Hey David, do what I did, I borrowed my sons digital sharp cam-corder, and had him set it up the first time.[] Now what's all this nonsense about all the wires  you have to add in order to use the digital camera[:-]  My camera only requires 1 USB cord to attach to the computer![]  Maybe you could borrow one of those nifty cameras we're seeing more and more in police cruisers these days![]


----------



## KEvans (Apr 26, 2004)

FWIW.  I have been using a Fuji Finepix A303 for the last year and a half and have great success with it.  The optical zoom is equivalent to 38mm-114mm on a 35mm camera.  The resolution is 3.2 megapixel.  It comes with a 16mb XD memory card and I just bought my second 64mb card for $23.50.  This gives me a total of over 250 exposures at 3.2mp (over 1100 exposures at the low resolution setting) It slips easily into my shirt or jeans pocket and two weeks ago, I saw prices as low as $150 for this little jewel.  USB cable upload and two AA batteries.  KE


----------



## Harry Pristis (Apr 26, 2004)

Glad to have this testimonial, KE.  You must be a smart consumer!  []

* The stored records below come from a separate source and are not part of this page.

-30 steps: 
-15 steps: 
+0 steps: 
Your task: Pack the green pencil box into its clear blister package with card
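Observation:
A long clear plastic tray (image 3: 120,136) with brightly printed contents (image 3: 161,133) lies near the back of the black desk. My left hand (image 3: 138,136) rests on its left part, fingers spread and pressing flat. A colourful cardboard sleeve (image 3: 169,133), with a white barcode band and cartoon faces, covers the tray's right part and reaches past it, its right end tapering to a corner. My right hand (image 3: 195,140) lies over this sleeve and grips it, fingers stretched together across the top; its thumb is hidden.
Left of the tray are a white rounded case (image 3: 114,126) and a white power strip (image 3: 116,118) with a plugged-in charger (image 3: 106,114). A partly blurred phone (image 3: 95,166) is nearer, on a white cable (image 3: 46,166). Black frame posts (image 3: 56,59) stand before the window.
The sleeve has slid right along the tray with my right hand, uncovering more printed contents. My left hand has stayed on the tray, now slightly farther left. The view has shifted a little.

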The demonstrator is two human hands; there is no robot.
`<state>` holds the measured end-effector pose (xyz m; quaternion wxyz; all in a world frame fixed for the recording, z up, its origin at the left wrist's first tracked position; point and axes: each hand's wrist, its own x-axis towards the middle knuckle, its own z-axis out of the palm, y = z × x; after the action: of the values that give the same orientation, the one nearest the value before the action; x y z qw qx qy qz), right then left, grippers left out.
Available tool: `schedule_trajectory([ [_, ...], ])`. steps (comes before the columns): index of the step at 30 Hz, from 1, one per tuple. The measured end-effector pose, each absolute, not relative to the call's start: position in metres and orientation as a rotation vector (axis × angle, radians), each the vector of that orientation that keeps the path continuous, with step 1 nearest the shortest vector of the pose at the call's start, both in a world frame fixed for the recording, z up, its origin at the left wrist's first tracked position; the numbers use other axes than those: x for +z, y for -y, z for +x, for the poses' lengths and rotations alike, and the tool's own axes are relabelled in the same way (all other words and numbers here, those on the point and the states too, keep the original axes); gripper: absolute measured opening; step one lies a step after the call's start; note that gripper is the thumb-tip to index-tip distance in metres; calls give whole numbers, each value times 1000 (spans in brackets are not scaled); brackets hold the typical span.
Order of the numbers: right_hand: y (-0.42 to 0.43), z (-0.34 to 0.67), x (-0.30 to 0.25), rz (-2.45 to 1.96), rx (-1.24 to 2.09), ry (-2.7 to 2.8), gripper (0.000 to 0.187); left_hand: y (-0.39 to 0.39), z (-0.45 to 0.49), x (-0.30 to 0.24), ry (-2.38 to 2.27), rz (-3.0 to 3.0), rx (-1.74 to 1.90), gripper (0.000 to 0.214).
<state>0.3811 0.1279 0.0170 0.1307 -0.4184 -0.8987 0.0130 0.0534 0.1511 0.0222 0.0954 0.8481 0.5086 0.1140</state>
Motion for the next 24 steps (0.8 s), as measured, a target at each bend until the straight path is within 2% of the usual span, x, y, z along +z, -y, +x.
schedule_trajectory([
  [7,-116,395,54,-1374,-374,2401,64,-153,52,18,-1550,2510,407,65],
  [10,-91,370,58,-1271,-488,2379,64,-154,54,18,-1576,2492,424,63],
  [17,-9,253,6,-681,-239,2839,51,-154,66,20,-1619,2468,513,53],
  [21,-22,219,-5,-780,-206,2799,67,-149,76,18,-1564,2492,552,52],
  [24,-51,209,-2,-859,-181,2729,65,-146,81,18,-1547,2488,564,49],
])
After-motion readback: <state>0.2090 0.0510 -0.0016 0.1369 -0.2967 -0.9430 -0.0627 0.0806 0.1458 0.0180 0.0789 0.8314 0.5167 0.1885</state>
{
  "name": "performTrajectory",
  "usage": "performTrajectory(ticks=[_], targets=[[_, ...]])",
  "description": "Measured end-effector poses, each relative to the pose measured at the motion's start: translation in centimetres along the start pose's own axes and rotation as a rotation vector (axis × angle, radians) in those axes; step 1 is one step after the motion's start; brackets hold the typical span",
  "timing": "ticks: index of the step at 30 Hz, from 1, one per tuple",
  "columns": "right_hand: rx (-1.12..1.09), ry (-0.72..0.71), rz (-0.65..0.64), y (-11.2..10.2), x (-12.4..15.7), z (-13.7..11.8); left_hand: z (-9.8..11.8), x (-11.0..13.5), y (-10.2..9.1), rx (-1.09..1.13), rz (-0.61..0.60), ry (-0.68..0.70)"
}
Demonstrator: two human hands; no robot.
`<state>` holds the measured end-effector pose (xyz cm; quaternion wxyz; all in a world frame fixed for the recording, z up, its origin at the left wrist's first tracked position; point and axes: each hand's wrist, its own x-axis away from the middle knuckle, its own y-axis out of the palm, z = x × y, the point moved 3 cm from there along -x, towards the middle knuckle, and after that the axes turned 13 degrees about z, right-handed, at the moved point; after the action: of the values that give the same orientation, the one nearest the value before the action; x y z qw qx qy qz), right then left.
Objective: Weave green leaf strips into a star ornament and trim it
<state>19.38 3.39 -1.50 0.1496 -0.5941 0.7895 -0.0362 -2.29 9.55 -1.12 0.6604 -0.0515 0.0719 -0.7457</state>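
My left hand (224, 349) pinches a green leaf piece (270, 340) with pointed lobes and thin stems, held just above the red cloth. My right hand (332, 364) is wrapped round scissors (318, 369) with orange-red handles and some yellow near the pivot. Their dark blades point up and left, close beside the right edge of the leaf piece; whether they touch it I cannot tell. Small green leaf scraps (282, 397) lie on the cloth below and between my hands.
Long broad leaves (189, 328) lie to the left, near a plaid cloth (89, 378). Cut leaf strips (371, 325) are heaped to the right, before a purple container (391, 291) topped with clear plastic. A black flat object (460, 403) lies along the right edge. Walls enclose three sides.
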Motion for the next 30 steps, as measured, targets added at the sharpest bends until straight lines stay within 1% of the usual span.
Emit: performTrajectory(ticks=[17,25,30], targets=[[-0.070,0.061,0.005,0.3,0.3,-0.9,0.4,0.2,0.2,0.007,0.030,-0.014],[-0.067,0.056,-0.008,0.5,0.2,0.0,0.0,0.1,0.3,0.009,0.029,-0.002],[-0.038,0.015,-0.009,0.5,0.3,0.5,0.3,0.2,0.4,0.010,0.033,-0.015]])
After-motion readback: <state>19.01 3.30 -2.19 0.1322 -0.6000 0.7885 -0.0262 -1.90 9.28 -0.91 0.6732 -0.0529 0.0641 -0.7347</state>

 This is from an earlier thread about digital cameras:

 RE: bottle pics - digital cameras (in reply to kawdog)       

 For info and recommendations on buying a digital camera, check out 
http://www.ConsumerReports.org

 Consumer Reports top-rated 3-megapixel camera is the Fujifilm FinePix 3800 at list price $340. 

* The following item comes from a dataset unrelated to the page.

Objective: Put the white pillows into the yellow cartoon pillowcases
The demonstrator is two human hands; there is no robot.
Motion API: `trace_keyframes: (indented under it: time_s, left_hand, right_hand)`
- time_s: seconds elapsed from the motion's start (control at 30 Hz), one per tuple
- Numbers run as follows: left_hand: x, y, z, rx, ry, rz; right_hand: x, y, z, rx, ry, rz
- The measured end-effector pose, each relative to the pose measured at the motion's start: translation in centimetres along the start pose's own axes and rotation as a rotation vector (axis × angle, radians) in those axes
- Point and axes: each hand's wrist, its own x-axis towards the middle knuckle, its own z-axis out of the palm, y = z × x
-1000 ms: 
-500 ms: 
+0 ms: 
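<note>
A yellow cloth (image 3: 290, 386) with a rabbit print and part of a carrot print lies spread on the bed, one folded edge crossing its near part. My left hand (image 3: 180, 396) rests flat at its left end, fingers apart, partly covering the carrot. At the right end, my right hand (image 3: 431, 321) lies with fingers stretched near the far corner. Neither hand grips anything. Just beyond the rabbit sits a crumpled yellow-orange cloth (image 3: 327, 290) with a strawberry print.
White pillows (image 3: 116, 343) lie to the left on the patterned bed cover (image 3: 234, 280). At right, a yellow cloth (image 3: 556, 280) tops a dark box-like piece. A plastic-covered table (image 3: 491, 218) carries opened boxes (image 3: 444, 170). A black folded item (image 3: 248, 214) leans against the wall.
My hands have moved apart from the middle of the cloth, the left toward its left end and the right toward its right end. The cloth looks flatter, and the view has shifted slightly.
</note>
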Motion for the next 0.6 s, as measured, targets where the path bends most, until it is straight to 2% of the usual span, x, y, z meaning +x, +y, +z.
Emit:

*Their "Best Buy" is the 3-megapixel Fujifilm FinePix A303 at list price $220. * 

 More than 3 megapixels is only useful if you want to print really big, high-quality pix, or if you want to do sophisticated manipulations of your images. 

 Hope this helps. 

 --------------Harry Pristis


----------



## Maine woods Digger 2 (May 22, 2004)

Hello david, Im can relate to what you have in your hallway..  Now i should be taking my own "advice" Get up Get to work on that new camara read the directions and put it all togeather, Its all mostly color coded anyways and its step by step, They havy you tech own now adays so get rid of all those heaps of wires and get with the new program. My mom and  her boy friend just got a computer and camara and a cell phone and i had to sit there for a few hours talking to them and explaing how everything works setting up voice mail on there cell phones ECT.. stuff you dont want to here about... I hope to see you soon back on and with the 2oth century lol


----------



## Rrey199 (Jun 1, 2004)

Thought I'd chime in. I use a Cannon digital elph, 3.2 megapixels. It takes a SD ram memory card which pops out and plugs diredtly into the front of my PC. Then I just click and download. I'm still learning to do close-ups and how to work the psychotic flash. It fits in my pocket and the 64kb card holds about 60 pics. You can buy up to 1GB cards last I looked.


----------